* **TASK TO CARRY OUT**
What is the number of lines below that include the string "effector"? Provide that number alone.

§ §

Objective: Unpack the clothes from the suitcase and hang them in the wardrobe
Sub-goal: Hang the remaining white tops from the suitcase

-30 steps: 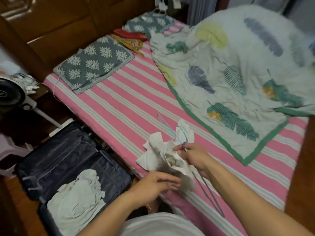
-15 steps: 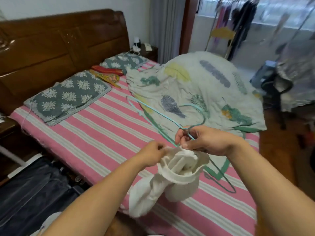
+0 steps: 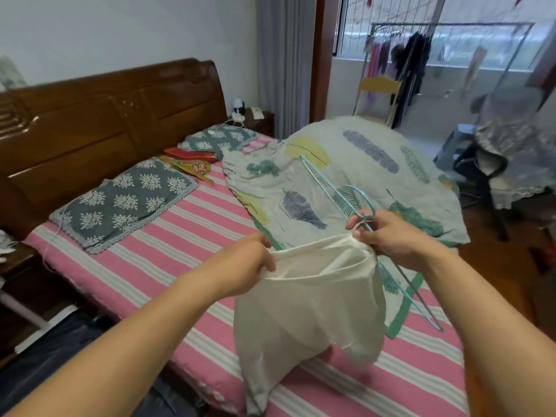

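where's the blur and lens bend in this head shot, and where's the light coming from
Head view: daylight enters through the window at upper right, washing out that area. The clothes rack and the covered chair at the right edge are smeared, while the white garment, the teal hanger and both hands are fairly sharp. Wide-angle bend bows the headboard and stretches the forearms at the bottom.

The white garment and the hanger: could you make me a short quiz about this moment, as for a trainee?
1. True or false: the white garment already hangs on the clothes rack.
2. Which hand holds both the turquoise hanger and the cloth?
3. What lies under the garment: A) striped bed B) chair C) suitcase

Key:
1. False; both hands hold it above the bed.
2. The right hand; the left hand pinches only cloth.
3. A
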Available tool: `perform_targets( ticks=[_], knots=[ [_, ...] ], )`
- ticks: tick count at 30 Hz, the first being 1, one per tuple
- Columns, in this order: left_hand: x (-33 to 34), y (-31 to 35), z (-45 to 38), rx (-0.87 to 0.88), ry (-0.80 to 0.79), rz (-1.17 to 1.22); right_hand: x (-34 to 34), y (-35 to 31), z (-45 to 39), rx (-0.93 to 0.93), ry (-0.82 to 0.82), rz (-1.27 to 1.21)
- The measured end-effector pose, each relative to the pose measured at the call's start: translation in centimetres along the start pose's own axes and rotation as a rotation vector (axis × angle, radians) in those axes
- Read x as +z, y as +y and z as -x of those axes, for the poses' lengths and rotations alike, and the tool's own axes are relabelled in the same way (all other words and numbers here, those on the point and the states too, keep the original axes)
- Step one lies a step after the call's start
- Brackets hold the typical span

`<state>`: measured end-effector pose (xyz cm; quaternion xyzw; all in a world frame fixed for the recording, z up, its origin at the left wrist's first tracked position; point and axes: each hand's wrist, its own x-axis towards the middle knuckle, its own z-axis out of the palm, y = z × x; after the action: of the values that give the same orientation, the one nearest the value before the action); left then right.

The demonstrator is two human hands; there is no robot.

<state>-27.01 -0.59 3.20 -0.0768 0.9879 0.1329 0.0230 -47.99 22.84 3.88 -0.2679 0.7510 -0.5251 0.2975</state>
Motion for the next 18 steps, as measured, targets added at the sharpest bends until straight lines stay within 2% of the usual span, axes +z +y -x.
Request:
perform_targets(
  ticks=[2,5,7,10,14,18],
  knots=[
    [0.2,0.1,-0.1,-0.071,0.004,0.0,0.2,-0.1,-0.3,0.01,-0.012,0.052],
    [0.1,0.6,0.2,-0.129,0.237,0.002,0.8,0.6,-0.4,0.05,-0.017,0.064],
    [0.2,0.6,-0.1,-0.109,0.308,0.078,1.5,1.1,-0.2,0.031,0.04,0.068],
    [0.6,0.0,-1.3,-0.222,0.195,0.11,2.6,2.0,0.2,-0.043,0.162,0.147],
    [1.7,-2.1,-2.0,-0.447,0.075,0.195,2.8,3.1,0.8,-0.109,0.368,0.424],
    [2.6,-3.7,-1.6,-0.52,0.06,0.237,2.2,3.1,2.5,-0.165,0.404,0.528]
  ],
)
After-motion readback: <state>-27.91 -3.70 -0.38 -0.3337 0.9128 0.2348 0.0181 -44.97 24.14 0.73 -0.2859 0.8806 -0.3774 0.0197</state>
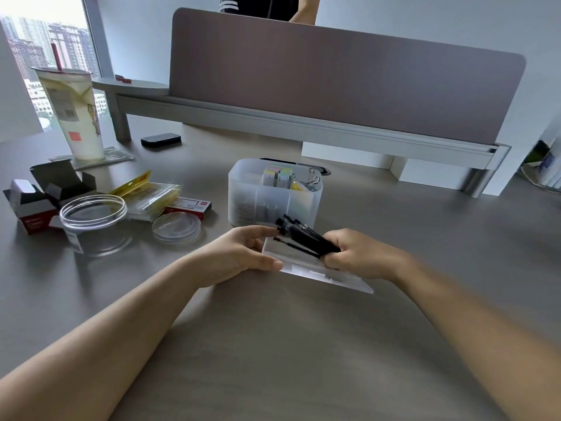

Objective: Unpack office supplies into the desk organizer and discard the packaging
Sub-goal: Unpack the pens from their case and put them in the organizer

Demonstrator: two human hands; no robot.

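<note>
Our hands, left (239, 253) gripping the clear pack (306, 265) and right (358, 253) clamping black pens (303, 235), are feeding the half-filled organizer (267, 196) at twelve o'clock, wrappers (148, 192) awaiting discarding at ten.

A tall plastic drink cup (79, 115) with a red straw (57, 57) stands at the far left of the grey desk (288, 344), on a flat clear wrapper (117, 155). A black eraser-like block (161, 140) lies near the foot of the brown partition screen (343, 83). Behind the screen another person (303, 9) is partly visible. High-rise buildings (45, 47) show through the window.
</note>
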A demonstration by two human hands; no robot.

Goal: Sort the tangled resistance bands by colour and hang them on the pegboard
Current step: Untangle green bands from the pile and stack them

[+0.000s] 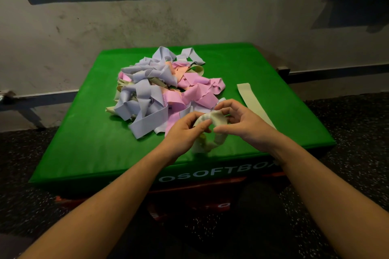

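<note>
Now both hands, left (pixel 185 130) and right (pixel 237 121), pinch cream band (pixel 214 119) | tangled pile (pixel 162 90) behind | loose cream strip (pixel 250 99) right | green box (pixel 84 143)

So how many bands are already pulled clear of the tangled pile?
2: a pale green band lying flat on the green box, right of the pile, and another held in both hands. More may be hidden.

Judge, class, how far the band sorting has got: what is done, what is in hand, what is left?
Done: little; one pale green band lies flat on the green box, apart from the pile. In hand: the left hand and right hand both grip a second pale green band. Left: the tangled pile of lilac, pink, peach and pale green bands; nothing is hung, and no pegboard is in view.
</note>
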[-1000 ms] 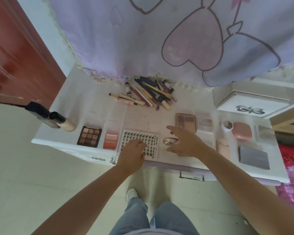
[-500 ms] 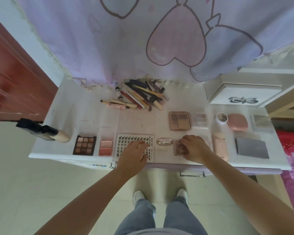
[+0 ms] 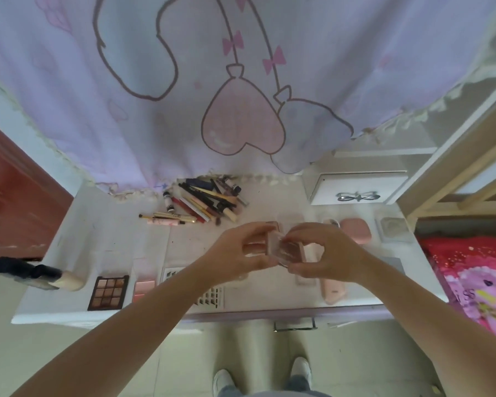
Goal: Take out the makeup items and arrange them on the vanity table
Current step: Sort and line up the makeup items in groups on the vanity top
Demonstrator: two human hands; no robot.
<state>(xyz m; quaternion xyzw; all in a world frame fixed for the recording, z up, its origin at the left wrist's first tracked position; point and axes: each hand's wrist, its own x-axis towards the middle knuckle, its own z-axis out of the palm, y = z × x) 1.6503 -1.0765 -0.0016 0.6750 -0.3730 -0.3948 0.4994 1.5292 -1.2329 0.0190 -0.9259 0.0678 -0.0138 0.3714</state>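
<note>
Both hands meet above the middle of the desk (image 3: 78, 224), and between them is a small clear-lidded palette (image 3: 284, 249), lifted off the surface and held up in front of the camera. It looks to be held this way so the lid can be worked or the case checked before it goes into the rows; that is a judgement, and the blur hides whether the lid is ajar.

The left hand (image 3: 241, 253) comes in from the lower left with its thumb on top and its fingers (image 3: 254, 247) curled round the case's left end. The right hand (image 3: 324, 253) mirrors it from the lower right, pinching the right end and top edge between thumb and forefinger. So both sets of fingers are closed on the case, neither flat nor free.

Below and left of the fingers lie the nine-pan eyeshadow palette (image 3: 108, 292), a pink blush pan (image 3: 143, 288) and a lash card (image 3: 209, 295) partly under the left forearm. Beyond the fingers sits the heap of pencils and brushes (image 3: 204, 203). Just right of the fingers are a pink compact (image 3: 355, 230) and a long pink case (image 3: 333, 290), all set out flat, which suggests the arranging is well along
</note>
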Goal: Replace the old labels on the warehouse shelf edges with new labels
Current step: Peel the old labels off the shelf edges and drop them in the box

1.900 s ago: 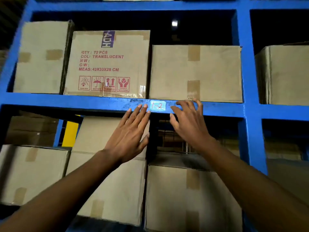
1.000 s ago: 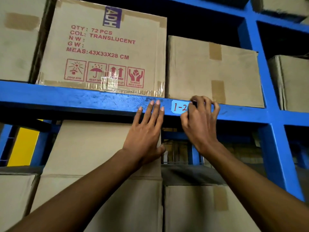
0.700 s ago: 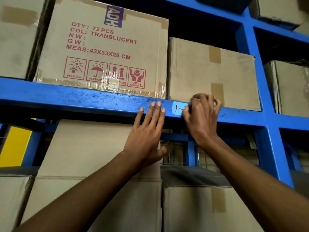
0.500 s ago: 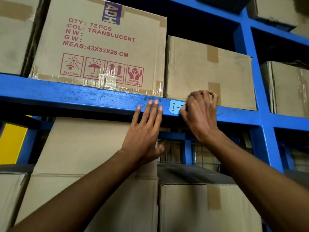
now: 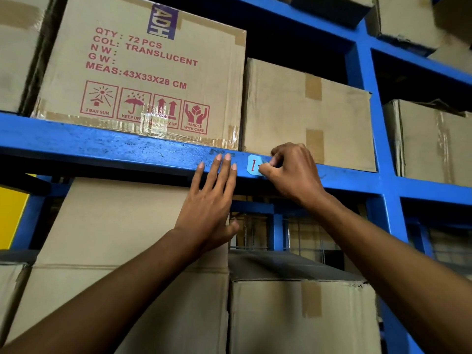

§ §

* **PROBLEM SOLUTION**
2